About this task →
Could you copy the data that follows exactly as written, but drop the pictures?

◇ ◇ ◇ ◇ ◇

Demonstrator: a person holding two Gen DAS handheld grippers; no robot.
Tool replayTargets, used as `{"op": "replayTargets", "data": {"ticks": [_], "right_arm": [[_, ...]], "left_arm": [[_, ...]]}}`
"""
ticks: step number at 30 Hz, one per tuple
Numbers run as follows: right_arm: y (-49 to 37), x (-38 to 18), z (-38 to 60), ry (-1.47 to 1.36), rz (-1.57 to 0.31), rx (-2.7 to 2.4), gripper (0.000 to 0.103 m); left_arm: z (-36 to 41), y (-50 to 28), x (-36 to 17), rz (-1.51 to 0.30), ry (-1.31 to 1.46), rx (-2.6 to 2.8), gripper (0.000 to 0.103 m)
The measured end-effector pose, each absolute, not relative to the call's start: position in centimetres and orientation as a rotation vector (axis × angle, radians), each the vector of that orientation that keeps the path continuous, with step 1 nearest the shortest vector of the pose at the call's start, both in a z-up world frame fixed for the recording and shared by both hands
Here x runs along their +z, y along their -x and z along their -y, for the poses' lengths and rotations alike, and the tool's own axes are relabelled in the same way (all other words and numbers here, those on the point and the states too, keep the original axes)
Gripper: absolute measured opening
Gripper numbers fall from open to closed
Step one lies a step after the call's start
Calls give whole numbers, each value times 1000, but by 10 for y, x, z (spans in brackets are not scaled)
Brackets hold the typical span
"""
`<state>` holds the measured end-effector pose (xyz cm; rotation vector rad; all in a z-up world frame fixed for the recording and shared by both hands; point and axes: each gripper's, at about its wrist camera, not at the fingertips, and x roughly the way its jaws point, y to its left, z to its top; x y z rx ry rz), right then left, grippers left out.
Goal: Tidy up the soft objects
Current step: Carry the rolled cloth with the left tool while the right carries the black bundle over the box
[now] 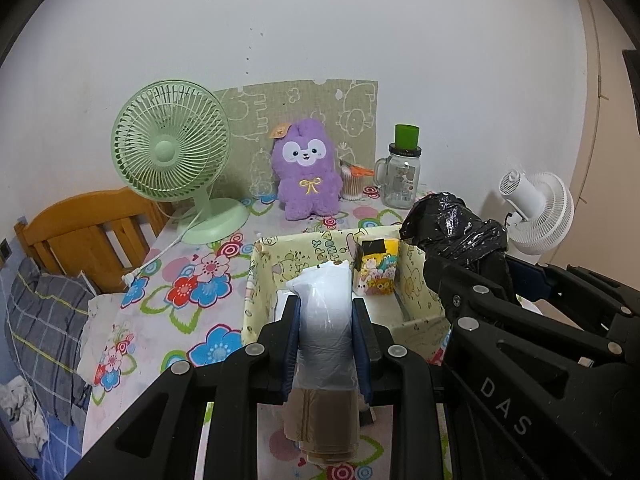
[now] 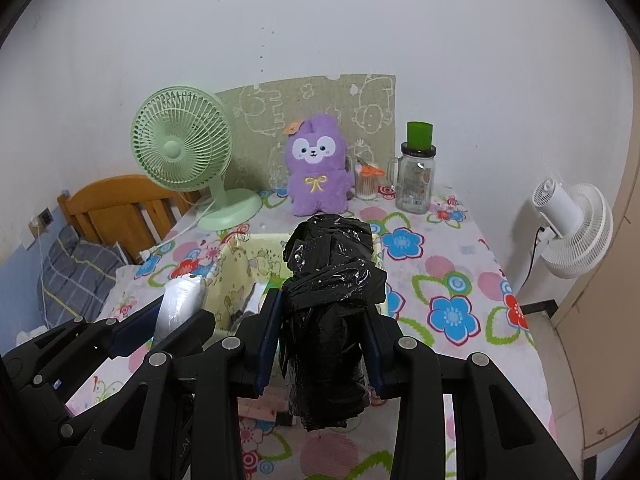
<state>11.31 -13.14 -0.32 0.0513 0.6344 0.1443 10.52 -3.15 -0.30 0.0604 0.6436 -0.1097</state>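
My left gripper point(image 1: 325, 340) is shut on a roll of clear white plastic bags point(image 1: 326, 320) and holds it over the near edge of a pale yellow cartoon-print box point(image 1: 260, 280). A colourful tissue pack point(image 1: 378, 268) stands inside the box. My right gripper point(image 2: 322, 344) is shut on a roll of black plastic bags point(image 2: 332, 300) and holds it above the same box point(image 2: 236, 264), to the right of the left gripper. The black roll also shows in the left wrist view point(image 1: 452, 224). The white roll shows in the right wrist view point(image 2: 180, 304).
On the flowered tablecloth point(image 2: 440, 280) stand a green fan point(image 1: 172, 152), a purple plush point(image 1: 304, 168), a cotton-swab cup point(image 1: 352, 184) and a glass jar with a green lid point(image 1: 402, 172). A white fan point(image 2: 572, 224) is at the right. A wooden headboard point(image 1: 88, 228) and pillow are at the left.
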Motion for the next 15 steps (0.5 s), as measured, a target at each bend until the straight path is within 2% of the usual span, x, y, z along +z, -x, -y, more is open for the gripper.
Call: {"op": "replayTargets", "data": {"ticks": [15], "right_arm": [[-158,-10,126,-59,-665,154,40]], "left_arm": [[28,-150,-11,-674,-52,-114,24]]}}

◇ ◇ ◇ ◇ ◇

Result of this task →
Demonstrator: a person holding two Gen DAS handheld grippers; no robot.
Tool replayTargets, used as `{"op": "replayTargets", "data": {"ticks": [_], "right_arm": [[_, ...]], "left_arm": [[_, ...]]}}`
"""
ticks: step number at 30 Hz, one per tuple
Numbers run as follows: right_arm: y (-49 to 37), x (-38 to 18), z (-38 to 60), ry (-1.47 to 1.36), rz (-1.57 to 0.31), rx (-2.7 to 2.4), gripper (0.000 to 0.103 m); left_arm: z (-36 to 41), y (-50 to 28), x (-36 to 17), rz (-1.51 to 0.30), ry (-1.31 to 1.46), rx (-2.6 to 2.8), gripper (0.000 to 0.103 m)
The measured end-effector pose, each absolute, not relative to the call's start: position in centimetres and orientation as a rotation vector (axis × angle, radians), each the vector of that orientation that keeps the path continuous, with step 1 nearest the shortest vector of the pose at the call's start, both in a z-up world frame fixed for the recording and shared by both hands
Here x runs along their +z, y along their -x and z along their -y, for the poses' lengths and rotations alike, and the tool's own axes are relabelled in the same way (all other words and numbers here, those on the point and the states too, keep the original axes)
Gripper: absolute measured opening
Gripper numbers fall from open to closed
Step one lies a step after the call's start
Calls give whole numbers, each value times 1000, but by 10 for y, x, z (spans in brackets are not scaled)
Brackets hold the typical span
"""
`<state>` holds the measured end-effector pose (xyz cm; rotation vector rad; all in a z-up world frame fixed for the recording and shared by both hands; point and axes: each gripper's, at about its wrist camera, not at the fingertips, and x roughly the way its jaws point, y to its left, z to its top; x y z rx ry rz), right then left, grippers left out.
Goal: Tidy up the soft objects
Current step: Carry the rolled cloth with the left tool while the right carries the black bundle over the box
[now] 
[now] 
<state>11.31 -13.14 -0.32 0.0513 0.6344 0.1443 10.52 -3.15 -0.30 0.0604 0.6436 -0.1097</state>
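My left gripper point(image 1: 325, 340) is shut on a roll of clear white plastic bags point(image 1: 326, 320) and holds it over the near edge of a pale yellow cartoon-print box point(image 1: 260, 280). A colourful tissue pack point(image 1: 378, 268) stands inside the box. My right gripper point(image 2: 322, 344) is shut on a roll of black plastic bags point(image 2: 332, 300) and holds it above the same box point(image 2: 236, 264), to the right of the left gripper. The black roll also shows in the left wrist view point(image 1: 452, 224). The white roll shows in the right wrist view point(image 2: 180, 304).
On the flowered tablecloth point(image 2: 440, 280) stand a green fan point(image 1: 172, 152), a purple plush point(image 1: 304, 168), a cotton-swab cup point(image 1: 352, 184) and a glass jar with a green lid point(image 1: 402, 172). A white fan point(image 2: 572, 224) is at the right. A wooden headboard point(image 1: 88, 228) and pillow are at the left.
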Motion for the next 15 steps (0.5 s), as measured, a target at each bend until the straight path is within 2% of the usual span, x, y, z along +z, -x, -y, more is open for the gripper.
Call: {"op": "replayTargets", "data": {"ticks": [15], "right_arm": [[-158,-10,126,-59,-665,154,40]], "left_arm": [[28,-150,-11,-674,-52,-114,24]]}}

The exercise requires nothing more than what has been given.